■ **Description of the task**:
Only the lines in the entries below from the line with "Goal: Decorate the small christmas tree" to the line with "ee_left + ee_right", both included, belong in the answer, transcribed exactly and without pictures.

Data entries
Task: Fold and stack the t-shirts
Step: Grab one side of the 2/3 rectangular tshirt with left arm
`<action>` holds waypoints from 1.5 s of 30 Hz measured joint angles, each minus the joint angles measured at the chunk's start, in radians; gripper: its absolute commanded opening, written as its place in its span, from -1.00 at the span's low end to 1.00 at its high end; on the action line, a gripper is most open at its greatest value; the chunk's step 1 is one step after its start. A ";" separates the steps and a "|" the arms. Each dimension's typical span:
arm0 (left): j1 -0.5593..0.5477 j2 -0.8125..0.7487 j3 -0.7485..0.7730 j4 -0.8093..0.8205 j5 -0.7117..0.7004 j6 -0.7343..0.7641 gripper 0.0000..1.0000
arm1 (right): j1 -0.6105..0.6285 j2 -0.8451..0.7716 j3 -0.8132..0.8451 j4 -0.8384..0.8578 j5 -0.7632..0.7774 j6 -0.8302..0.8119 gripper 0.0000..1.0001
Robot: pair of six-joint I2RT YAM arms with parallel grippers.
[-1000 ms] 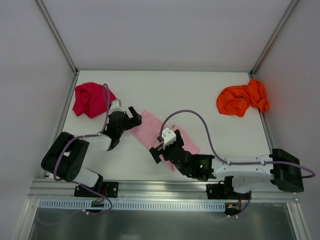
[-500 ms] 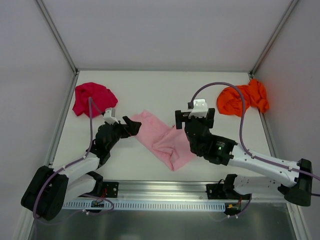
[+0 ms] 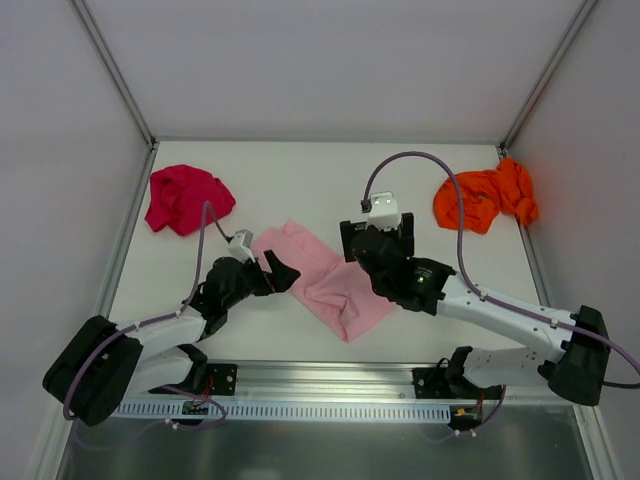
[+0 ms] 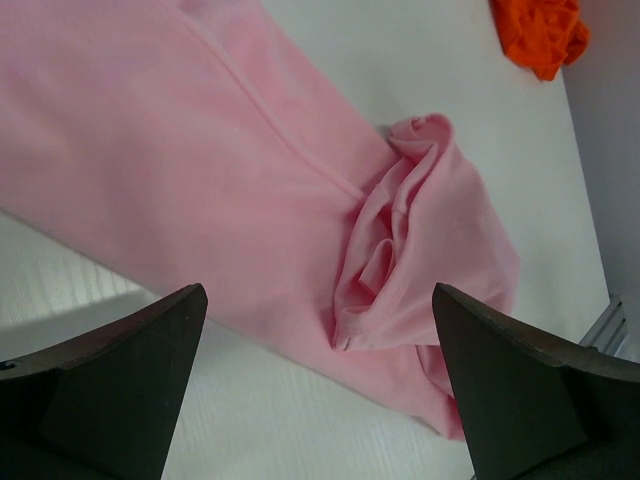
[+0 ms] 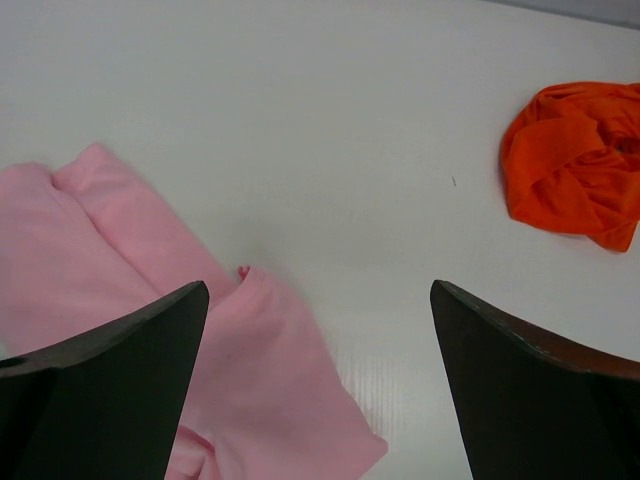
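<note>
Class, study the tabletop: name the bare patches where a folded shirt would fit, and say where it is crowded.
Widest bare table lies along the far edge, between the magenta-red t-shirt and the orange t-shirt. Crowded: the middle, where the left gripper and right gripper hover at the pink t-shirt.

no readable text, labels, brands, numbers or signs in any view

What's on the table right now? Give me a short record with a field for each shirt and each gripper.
pink shirt: centre, lying mostly flat, one end bunched
red shirt: far left, crumpled
orange shirt: far right, crumpled
left gripper: open, over pink shirt's left edge, holding nothing
right gripper: open, over pink shirt's far right edge, holding nothing
stacking: not begun, all three shirts apart
</note>
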 measured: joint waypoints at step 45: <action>0.052 0.275 0.216 0.032 0.169 0.009 0.97 | -0.013 -0.011 -0.199 -0.021 -0.089 0.148 0.98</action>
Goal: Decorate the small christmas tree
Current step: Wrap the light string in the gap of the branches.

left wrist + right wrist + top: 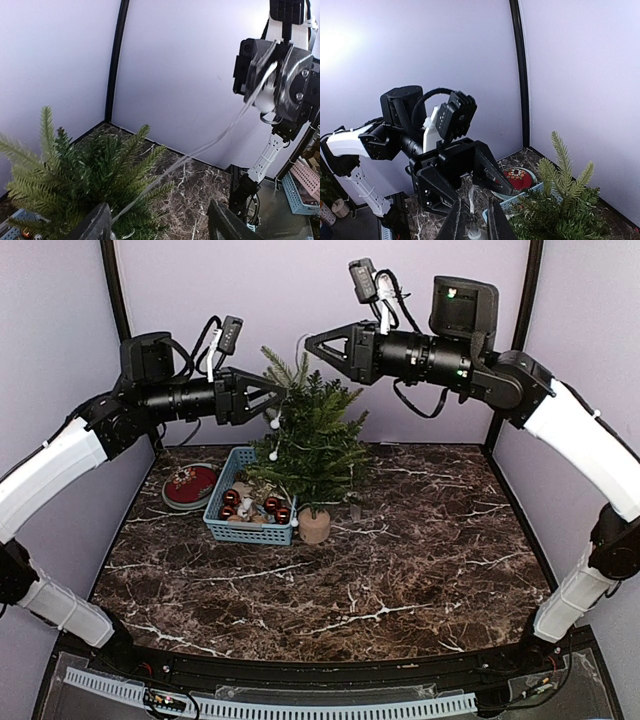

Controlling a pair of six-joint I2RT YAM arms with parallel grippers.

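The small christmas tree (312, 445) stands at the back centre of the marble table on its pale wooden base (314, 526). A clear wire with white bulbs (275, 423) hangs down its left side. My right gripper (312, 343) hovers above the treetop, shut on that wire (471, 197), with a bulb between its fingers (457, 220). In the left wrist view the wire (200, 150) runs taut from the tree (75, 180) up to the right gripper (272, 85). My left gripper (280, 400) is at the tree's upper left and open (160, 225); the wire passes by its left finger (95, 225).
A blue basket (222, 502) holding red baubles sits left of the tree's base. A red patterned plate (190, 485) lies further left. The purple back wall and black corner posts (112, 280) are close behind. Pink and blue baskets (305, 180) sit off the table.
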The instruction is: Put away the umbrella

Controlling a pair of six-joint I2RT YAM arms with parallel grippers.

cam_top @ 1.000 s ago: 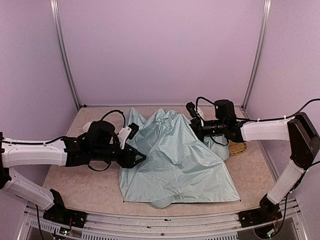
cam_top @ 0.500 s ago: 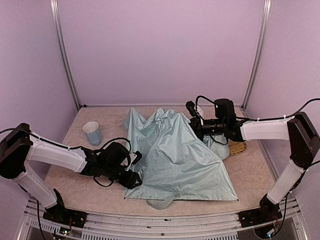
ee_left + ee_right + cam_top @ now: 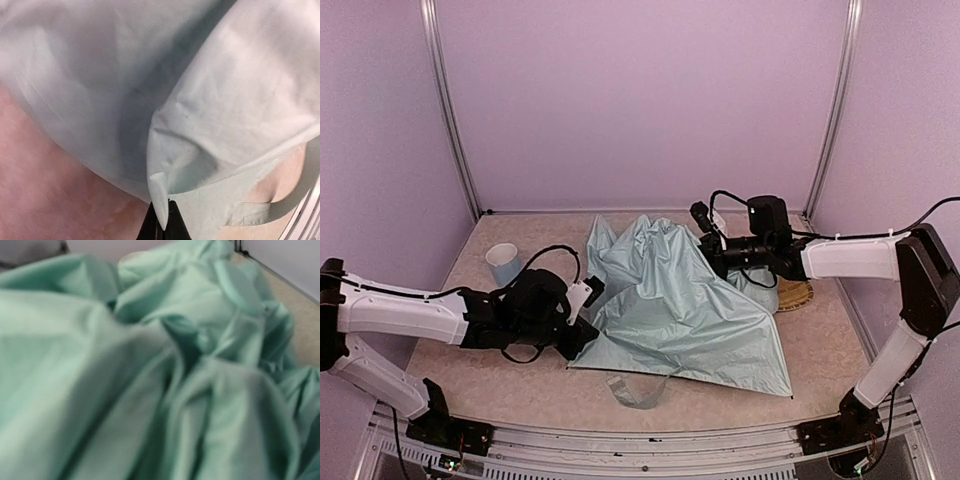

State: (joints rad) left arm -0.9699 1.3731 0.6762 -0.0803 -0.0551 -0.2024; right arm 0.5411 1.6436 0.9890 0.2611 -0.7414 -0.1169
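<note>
Umbrella (image 3: 690,310) sprawls open across the middle of the desk (image 3: 490,395), its pale mint fabric tented between 2 arms. Soft, light and probably slippery, it looks best taken by a hem or by the stiff shaft, which is hidden here. The right end effector (image 3: 712,250) meets the raised far fold; whether it grips cannot be told. The left end effector (image 3: 582,335) is pinched fully closed on the near-left hem corner. A blue cup (image 3: 503,265) stands apart.
</note>
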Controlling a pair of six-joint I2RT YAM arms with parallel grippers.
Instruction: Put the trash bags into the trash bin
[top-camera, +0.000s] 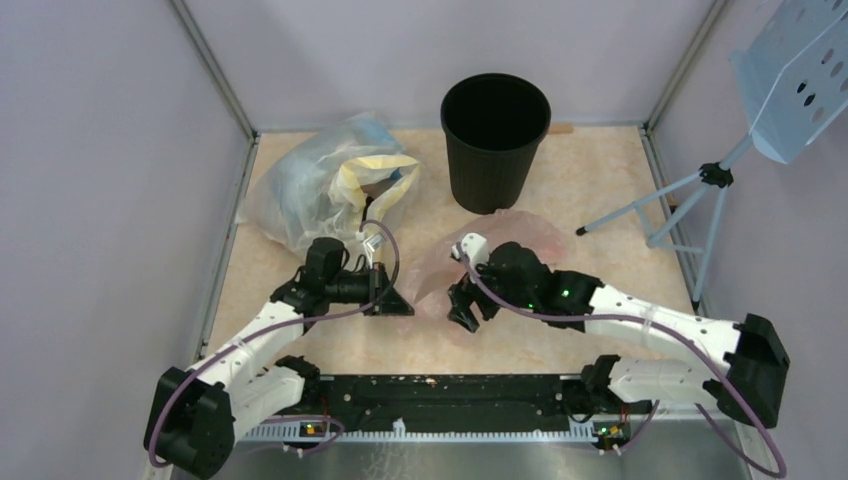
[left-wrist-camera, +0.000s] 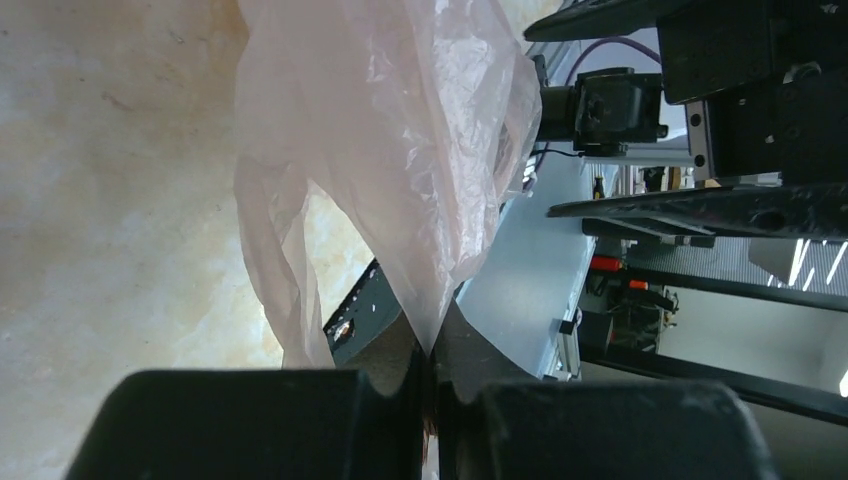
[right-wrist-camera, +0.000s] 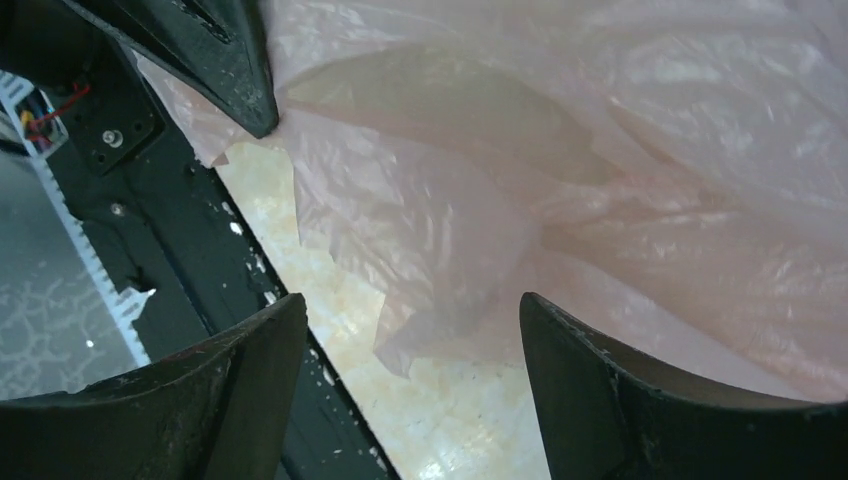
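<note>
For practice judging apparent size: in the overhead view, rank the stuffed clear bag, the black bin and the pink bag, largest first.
1. stuffed clear bag
2-3. trash bin and pink trash bag: these look about alike in area. The right arm covers part of the bag, so I leave them unranked.

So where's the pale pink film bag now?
Top view: bag mid-table, in front of the round black ribbed bin, between the left claw pinching its edge and the open right claw.
</note>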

■ **Finished task**:
Goal: Decorate the small christmas tree
Current step: Wrap the light string in the gap of the branches.

left wrist + right wrist + top: 

Controlling a pair of six-joint I2RT YAM arms with parallel grippers.

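The small christmas tree (312, 445) stands at the back centre of the marble table on its pale wooden base (314, 526). A clear wire with white bulbs (275, 423) hangs down its left side. My right gripper (312, 343) hovers above the treetop, shut on that wire (471, 197), with a bulb between its fingers (457, 220). In the left wrist view the wire (200, 150) runs taut from the tree (75, 180) up to the right gripper (272, 85). My left gripper (280, 400) is at the tree's upper left and open (160, 225); the wire passes by its left finger (95, 225).
A blue basket (222, 502) holding red baubles sits left of the tree's base. A red patterned plate (190, 485) lies further left. The purple back wall and black corner posts (112, 280) are close behind. Pink and blue baskets (305, 180) sit off the table.
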The instruction is: Put away the umbrella

Controlling a pair of six-joint I2RT YAM arms with parallel grippers.

cam_top @ 1.000 s ago: 
cam_top @ 0.500 s ago: 
ee_left + ee_right + cam_top @ now: 

Nothing else is needed, and the exercise is over.